Comparativamente ao Brasil, a produção do café timorense não tem concorrência
possível, a não ser que Timor Leste opte por uma produção, inevitavelmente limitada do
ponto de vista quantitativo, com características únicas, em que o Café Timor se torne
sinônimo de qualidade e uma marca reconhecida como tal.
Como se vê, o relacionamento do Brasil com Timor apresenta aspectos singulares: um dos
concorrentes de um dos nossos principais produtos agrícolas ajuda-nos a aprimorá-lo para
melhor competirmos! Só entre irmãos é possível uma cooperação dessa natureza.
A experiência do Brasil no setor agropecuário é enorme e rica. Sem dúvida que seria da
maior importância para Timor poder contar, por exemplo, com formação e treinamento de
técnicos nas áreas da pecuária, das florestas, da veterinária, da bioestatística e,
mesmo, da investigação agronômica. Estamos a começar o relacionamento entre Estados e,
como tal, também iniciamos o debate setorial sobre como prestar mais e melhor
cooperação mútua.
Cooperação militar
O general Taur Matan Ruak, de 46 anos, é também uma figura carismática e de grande simpatia. Desde jovem lutou pela independência, haja vista que já era um dos comandantes da guerrilha com apenas 19 anos. Assumiu as Falintil na selva quando Xanana Gusmão foi capturado.

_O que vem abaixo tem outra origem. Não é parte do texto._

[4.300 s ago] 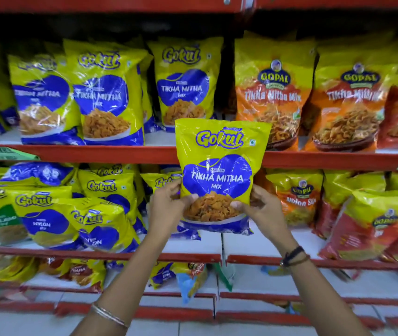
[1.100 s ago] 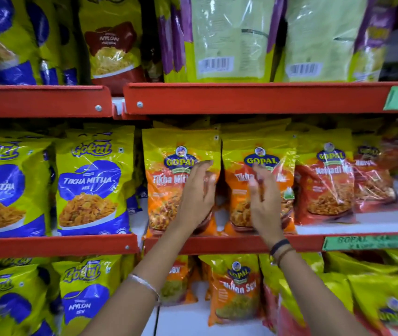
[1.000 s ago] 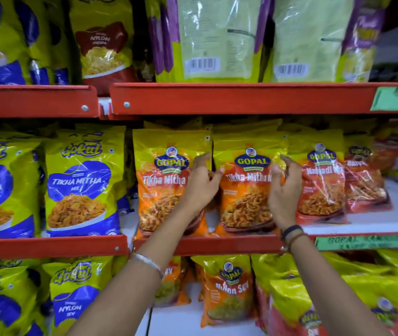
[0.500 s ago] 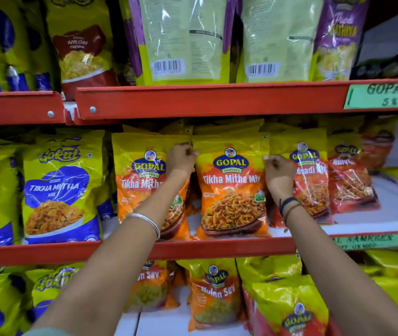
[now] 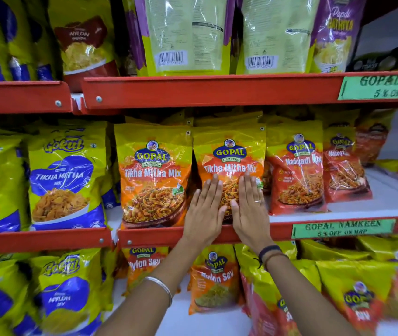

Problemas Brasileiros – É de interesse de Timor uma parceria com o Brasil em
treinamento militar?
Taur Matan Ruak – O Brasil é um dos países de expressão lusófona. É de
interesse de nosso governo e, particularmente, do exército manter uma cooperação
estreita com o Brasil. E já fizemos demandas com esse objetivo. Esperamos que, a médio
ou mesmo a curto prazo, consigamos aquilo que tanto desejamos – envolver o exército
brasileiro na formação de nossos homens.
PB – Como estão organizadas e quais são os principais objetivos das forças
armadas de Timor?
Matan Ruak – Propõe-se criar um exército composto de 3 mil homens, dos quais
1,5 mil regulares e 1,5 mil reservistas. Atualmente, temos um batalhão de infantaria
ligeira, composto por 475 homens já formados, uma unidade de componente naval, composta
por 50 homens, e, neste momento, estamos a começar com os treinos do efetivo do segundo
batalhão. Prevê-se concluir a formação das forças regulares no final de 2003. Pois,
como se sabe, a retirada total das forças de manutenção de paz está agendada para
princípios do último semestre de 2004. Fundamentalmente, temos três missões
importantes: defender o país de agressão externa, assumir os compromissos militares
internacionais de nosso Estado e dar apoio humanitário em situações de desastre
natural.
* O jornalista Leonardo Sakamoto esteve em Timor Leste em 1998, realizando reportagem sobre a luta pela independência. Naquela época, entrevistou Xanana Gusmão, preso em Jacarta.